## REQUIRED WORK:
For each line below that holds the word "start", make a copy.
-=-=-
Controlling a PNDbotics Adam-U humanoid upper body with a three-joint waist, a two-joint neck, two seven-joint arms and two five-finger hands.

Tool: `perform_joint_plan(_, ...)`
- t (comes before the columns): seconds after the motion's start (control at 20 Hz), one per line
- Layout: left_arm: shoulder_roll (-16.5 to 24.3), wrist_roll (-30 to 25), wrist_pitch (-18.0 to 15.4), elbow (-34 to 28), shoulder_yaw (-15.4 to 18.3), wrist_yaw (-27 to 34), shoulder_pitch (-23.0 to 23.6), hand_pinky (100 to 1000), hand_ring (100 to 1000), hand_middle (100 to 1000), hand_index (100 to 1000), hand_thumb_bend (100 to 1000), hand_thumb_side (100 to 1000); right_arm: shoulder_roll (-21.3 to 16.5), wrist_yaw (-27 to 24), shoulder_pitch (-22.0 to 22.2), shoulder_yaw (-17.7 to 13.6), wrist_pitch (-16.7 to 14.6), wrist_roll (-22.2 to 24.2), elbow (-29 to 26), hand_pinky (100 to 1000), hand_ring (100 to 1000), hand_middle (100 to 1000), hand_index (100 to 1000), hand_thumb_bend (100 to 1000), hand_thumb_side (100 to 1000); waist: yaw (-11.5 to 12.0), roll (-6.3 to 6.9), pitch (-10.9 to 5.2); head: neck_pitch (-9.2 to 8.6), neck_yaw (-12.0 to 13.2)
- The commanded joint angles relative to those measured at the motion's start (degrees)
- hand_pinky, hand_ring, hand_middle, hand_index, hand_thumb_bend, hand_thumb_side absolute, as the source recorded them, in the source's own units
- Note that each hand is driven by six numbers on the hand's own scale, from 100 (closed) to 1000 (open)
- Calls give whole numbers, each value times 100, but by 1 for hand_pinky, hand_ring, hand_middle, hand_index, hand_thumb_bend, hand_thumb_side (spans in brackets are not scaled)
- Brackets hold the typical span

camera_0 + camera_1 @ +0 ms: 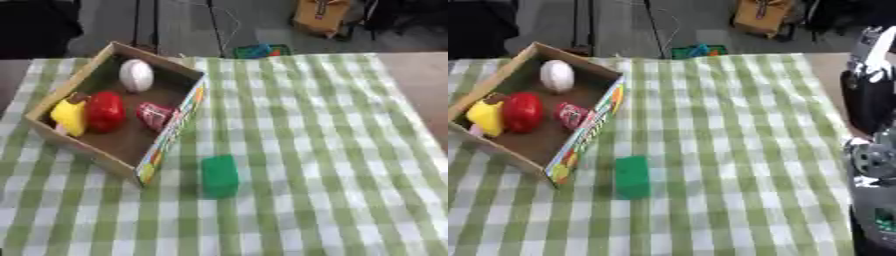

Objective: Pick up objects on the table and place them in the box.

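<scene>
A green block (220, 175) lies on the checked cloth, just right of the box's near corner. The open cardboard box (171, 131) sits at the left, turned at an angle. Inside it are a white egg-shaped thing (136, 75), a red pepper-like thing (105, 110), a yellow thing (69, 116) and a small red and white packet (155, 115). My right arm (871, 100) rises along the right edge of the right eye view, black with silver joints, well away from the block. Its hand end (873, 44) shows at the top, too unclear to read. No left hand shows.
The green and white checked cloth (315, 150) covers the table. Beyond the far edge, on the floor, stand a brown carton (320, 16) and a green and blue thing (260, 50). Dark stand legs rise behind the box.
</scene>
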Motion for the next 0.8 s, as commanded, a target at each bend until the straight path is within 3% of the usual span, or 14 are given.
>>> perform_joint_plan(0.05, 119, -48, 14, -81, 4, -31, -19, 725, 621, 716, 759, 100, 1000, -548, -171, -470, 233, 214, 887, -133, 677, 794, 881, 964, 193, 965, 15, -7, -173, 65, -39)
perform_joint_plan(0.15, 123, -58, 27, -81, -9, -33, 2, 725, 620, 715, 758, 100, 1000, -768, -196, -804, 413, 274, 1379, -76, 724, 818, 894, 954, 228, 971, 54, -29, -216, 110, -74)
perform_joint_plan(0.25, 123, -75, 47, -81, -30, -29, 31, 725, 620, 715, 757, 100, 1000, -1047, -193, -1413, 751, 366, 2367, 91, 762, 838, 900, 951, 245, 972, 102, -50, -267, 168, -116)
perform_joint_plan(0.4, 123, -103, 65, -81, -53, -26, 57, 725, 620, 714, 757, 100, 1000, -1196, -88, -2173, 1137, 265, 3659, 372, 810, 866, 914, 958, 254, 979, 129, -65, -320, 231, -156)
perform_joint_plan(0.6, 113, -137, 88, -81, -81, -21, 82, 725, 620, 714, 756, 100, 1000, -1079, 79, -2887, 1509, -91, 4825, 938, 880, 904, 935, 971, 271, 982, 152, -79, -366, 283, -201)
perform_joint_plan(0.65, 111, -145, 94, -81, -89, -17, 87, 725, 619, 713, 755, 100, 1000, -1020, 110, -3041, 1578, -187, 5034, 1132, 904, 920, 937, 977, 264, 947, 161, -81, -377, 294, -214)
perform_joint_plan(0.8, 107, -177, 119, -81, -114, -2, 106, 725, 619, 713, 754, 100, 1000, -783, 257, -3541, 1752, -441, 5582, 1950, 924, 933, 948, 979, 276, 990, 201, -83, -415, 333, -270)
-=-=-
## EXERCISE ANSWER:
- t (comes before the columns): seconds after the motion's start (control at 20 Hz), one per line
- The commanded joint angles relative to those measured at the motion's start (degrees)

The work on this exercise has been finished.